563 - Extracorporeal Support in Pediatric Acute and Acute-on-Chronic Liver Failure
Monday, April 27, 2026
8:00am - 10:00am ET
Publication Number: 4551.563
Samantha Krieger, Stanford University School of Medicine, Palo Alto, CA, United States; Ke-You Zhang, Stanford University School of Medicine, Palo Alto, CA, United States; Saraswati Kache, Lucile Packard Children's Hospital Stanford, Palo Alto, CA, United States; Scott Sutherland, Stanford University School of Medicine, Palo Alto, CA, United States; Shina Menon, Stanford University School of Medicine, Palo Alto, CA, United States
Pediatric Nephrology Fellow Stanford University School of Medicine Palo Alto, California, United States
Background: Pediatric acute liver failure (PALF) and acute-on-chronic liver failure (ACLF) are complex conditions associated with significant morbidity and mortality. Treatment for PALF focuses on supportive measures including continuous renal replacement therapy (CRRT) and/or therapeutic plasma exchange (TPE), until liver function recovers or liver transplantation. As no specific guidelines exist for ACLF, it is typically managed similarly to PALF. Objective: We aimed to characterize the clinical features, extracorporeal treatment patterns, and outcomes of children with PALF and ACLF receiving continuous renal replacement therapy. Design/Methods: Single center retrospective cohort of patients from birth to 25 years old admitted to Lucile Packard Children’s Hospital from 2018–2024 with PALF or ACLF who received CRRT. Demographic, clinical, and lab data were compared by liver failure type and Intensive Care Unit (ICU) survival. Results: In this preliminary report, fifty-five patients were analyzed (PALF=29, ACLF=26) with a median age of 42 months [IQR 5.5–167.5] (Table 1). In PALF, the most indication for CRRT was hyperammonemia (n=21, 72%) and 20 (69%) survived to ICU discharge. TPE was done in 9 (31%). The median (IQR) age PALF survivors was 37 months [9.2, 171.8] compared to 7 months [0, 109] for non survivors. CRRT was initiated at a median of 1.2 days [0.9, 6.1] after ICU admission in survivors compared to 3.4 days in non survivors [0.8, 15]. Ammonia declined from a median of 126 to 78 µmol/L by 24 hours in survivors compared to no decline (166.5 to 202 µmol/L by 24 hours) in non-survivors despite an increase in CRRT dose from 40 to 97 mL/kg/hr. Of the survivors with PALF, 11 (55%) recovered native liver function and 9 (45%) underwent transplant. In ACLF, the most common indication was fluid overload (n=13, 50%) and 14 (54%) survived to ICU discharge. Survivors were older (median age of 52.5 months compared to 21.5 months) and started CRRT at a median (IQR) of 12 days [3, 23.8] after ICU admission compared to 8.3 days [2.5, 34.9]. Of the survivors, 9 (64%) underwent a liver transplant during admission, while 5 (36%) were discharged with stable chronic liver disease.

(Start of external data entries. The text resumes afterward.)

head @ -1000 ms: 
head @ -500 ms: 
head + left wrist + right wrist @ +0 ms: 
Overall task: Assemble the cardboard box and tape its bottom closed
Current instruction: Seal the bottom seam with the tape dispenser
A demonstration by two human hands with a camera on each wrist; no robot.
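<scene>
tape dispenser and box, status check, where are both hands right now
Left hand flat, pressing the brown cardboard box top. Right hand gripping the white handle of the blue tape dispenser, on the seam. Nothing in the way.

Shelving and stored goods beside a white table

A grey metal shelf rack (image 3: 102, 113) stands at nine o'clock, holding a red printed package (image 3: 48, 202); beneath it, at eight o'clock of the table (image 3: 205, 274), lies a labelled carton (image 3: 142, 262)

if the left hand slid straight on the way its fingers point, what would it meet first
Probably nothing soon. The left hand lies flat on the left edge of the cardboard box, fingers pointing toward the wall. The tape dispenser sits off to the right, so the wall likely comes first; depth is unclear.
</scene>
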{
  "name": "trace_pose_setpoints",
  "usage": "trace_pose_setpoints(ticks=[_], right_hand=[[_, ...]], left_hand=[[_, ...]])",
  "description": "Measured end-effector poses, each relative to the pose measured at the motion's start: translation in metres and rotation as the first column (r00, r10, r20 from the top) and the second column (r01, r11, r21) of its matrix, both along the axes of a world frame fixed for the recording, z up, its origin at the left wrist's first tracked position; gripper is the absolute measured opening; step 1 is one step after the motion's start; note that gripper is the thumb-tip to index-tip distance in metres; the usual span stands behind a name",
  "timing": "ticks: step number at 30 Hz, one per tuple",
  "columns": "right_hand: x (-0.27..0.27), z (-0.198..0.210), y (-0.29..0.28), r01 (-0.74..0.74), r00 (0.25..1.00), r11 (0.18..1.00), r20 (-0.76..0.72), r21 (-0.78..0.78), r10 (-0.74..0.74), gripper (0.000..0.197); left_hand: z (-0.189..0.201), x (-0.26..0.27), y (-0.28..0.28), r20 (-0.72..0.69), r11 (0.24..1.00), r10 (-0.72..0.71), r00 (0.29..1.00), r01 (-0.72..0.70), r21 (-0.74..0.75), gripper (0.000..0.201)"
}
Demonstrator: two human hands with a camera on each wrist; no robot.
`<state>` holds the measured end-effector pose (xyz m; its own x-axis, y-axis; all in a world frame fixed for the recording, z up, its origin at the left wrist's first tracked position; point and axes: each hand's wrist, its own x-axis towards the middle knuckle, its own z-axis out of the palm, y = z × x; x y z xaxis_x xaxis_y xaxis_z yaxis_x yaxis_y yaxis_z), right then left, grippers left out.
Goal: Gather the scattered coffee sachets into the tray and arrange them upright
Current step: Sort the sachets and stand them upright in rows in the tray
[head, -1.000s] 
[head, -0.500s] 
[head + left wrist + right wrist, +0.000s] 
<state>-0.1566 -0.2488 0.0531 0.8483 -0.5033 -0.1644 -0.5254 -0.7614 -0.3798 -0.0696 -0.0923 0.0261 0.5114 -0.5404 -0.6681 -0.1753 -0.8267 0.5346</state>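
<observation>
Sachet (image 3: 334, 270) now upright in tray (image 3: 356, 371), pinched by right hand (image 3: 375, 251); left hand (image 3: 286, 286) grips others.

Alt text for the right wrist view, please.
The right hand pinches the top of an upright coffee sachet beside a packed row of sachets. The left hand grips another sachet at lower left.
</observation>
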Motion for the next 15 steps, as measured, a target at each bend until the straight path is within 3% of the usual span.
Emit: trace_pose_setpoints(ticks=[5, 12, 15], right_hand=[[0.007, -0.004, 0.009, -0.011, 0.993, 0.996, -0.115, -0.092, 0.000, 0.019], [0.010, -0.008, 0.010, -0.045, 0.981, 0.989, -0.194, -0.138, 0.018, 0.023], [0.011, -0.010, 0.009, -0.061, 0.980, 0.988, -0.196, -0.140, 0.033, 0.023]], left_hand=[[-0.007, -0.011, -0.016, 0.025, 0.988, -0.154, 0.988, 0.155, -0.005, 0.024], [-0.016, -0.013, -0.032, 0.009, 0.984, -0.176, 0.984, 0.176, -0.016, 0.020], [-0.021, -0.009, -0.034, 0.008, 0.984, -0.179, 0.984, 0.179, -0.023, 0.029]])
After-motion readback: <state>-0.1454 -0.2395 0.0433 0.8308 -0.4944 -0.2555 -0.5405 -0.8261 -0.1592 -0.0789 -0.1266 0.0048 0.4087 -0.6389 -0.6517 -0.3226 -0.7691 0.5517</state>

Conclusion(s): CRRT indication and survival patterns differed by liver-failure type. In PALF, survivors had early CRRT initiation and showed a decrease in ammonia levels post initiation, while non-survivors showed no decline in ammonia. In patients with ACLF, survival (54%) was lower than contemporary cohorts. Next we plan to evaluate impact of fluid status, illness severity on admission, etiologies and other factors associated with survival.